▸ **BRIEF**: Give back a single number: the count of lines in the data that contain the string "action".

(COLLECTED MATERIAL begins)

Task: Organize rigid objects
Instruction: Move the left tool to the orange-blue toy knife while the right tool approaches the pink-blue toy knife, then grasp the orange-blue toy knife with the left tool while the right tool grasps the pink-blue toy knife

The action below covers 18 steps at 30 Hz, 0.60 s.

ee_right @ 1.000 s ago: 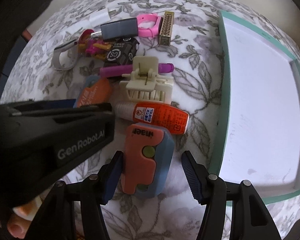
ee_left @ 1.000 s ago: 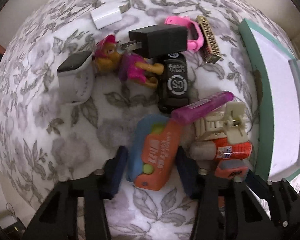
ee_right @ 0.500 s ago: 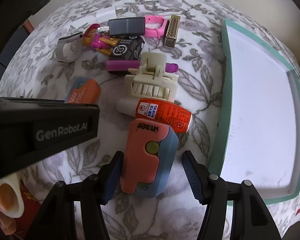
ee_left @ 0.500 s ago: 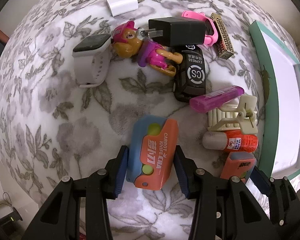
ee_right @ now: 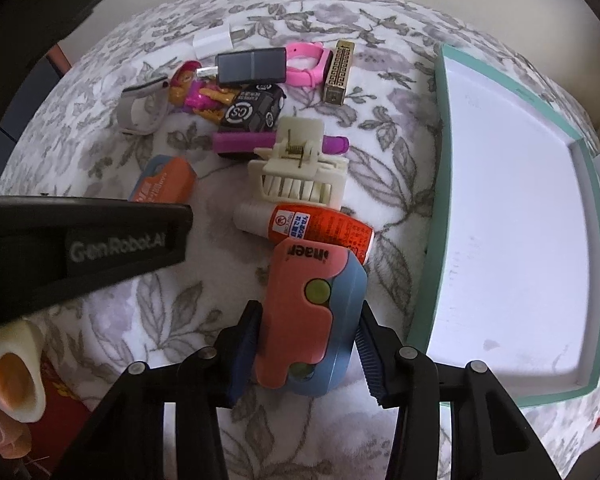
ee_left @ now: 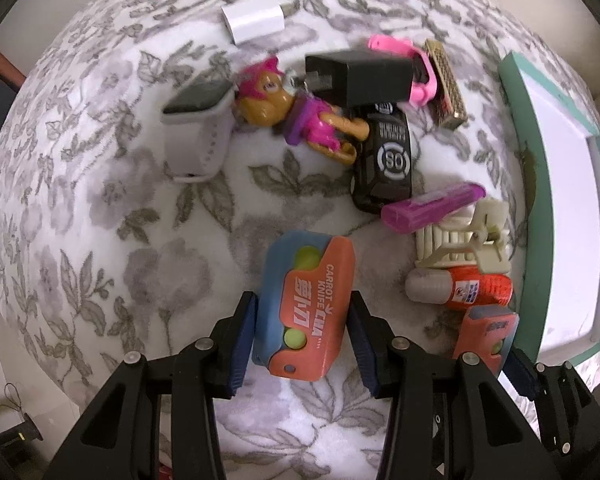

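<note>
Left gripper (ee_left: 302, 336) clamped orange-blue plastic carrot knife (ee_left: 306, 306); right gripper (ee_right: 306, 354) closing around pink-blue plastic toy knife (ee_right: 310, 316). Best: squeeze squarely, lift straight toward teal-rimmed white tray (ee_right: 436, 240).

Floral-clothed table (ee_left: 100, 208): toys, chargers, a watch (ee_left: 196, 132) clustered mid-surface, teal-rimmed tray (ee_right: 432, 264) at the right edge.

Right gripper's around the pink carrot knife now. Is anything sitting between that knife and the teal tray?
Nothing visible. The right gripper, its jaws closing, has the pink carrot knife between them, and only bare floral cloth lies between it and the teal tray wall. The orange glue bottle touches the knife's far end, off that path.
</note>
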Available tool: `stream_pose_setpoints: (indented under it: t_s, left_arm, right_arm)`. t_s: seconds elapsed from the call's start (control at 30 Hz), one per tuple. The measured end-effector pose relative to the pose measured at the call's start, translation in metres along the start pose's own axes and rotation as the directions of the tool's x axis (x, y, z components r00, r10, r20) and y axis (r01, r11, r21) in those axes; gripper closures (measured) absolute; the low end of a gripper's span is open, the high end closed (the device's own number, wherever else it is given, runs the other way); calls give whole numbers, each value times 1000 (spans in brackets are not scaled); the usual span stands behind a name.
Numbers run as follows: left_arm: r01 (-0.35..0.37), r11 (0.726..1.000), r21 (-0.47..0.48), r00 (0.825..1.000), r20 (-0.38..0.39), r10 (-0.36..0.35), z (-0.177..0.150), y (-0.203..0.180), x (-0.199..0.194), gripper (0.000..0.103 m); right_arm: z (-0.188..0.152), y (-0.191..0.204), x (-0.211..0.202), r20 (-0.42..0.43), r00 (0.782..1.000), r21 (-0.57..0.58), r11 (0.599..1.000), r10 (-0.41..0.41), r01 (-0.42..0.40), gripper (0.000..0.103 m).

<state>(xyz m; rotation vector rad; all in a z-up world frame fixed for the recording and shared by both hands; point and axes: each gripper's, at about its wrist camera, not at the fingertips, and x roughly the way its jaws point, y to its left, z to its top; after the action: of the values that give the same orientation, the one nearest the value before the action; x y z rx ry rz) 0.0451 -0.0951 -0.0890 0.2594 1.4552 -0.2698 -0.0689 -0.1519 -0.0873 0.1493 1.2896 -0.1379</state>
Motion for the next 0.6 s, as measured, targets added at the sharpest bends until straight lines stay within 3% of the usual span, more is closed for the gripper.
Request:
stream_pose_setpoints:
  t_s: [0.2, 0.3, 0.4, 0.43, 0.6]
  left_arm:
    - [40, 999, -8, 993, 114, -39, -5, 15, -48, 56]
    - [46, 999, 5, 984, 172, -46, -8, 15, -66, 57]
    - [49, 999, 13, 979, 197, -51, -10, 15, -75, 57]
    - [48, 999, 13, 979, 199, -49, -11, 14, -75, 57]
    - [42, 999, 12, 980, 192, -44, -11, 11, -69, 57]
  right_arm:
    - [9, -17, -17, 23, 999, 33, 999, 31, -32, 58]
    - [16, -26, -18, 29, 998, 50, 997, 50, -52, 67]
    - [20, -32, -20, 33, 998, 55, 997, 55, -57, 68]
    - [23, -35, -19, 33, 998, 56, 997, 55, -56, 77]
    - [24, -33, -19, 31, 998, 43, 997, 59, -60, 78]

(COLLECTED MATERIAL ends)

▸ **TASK RESULT**: 2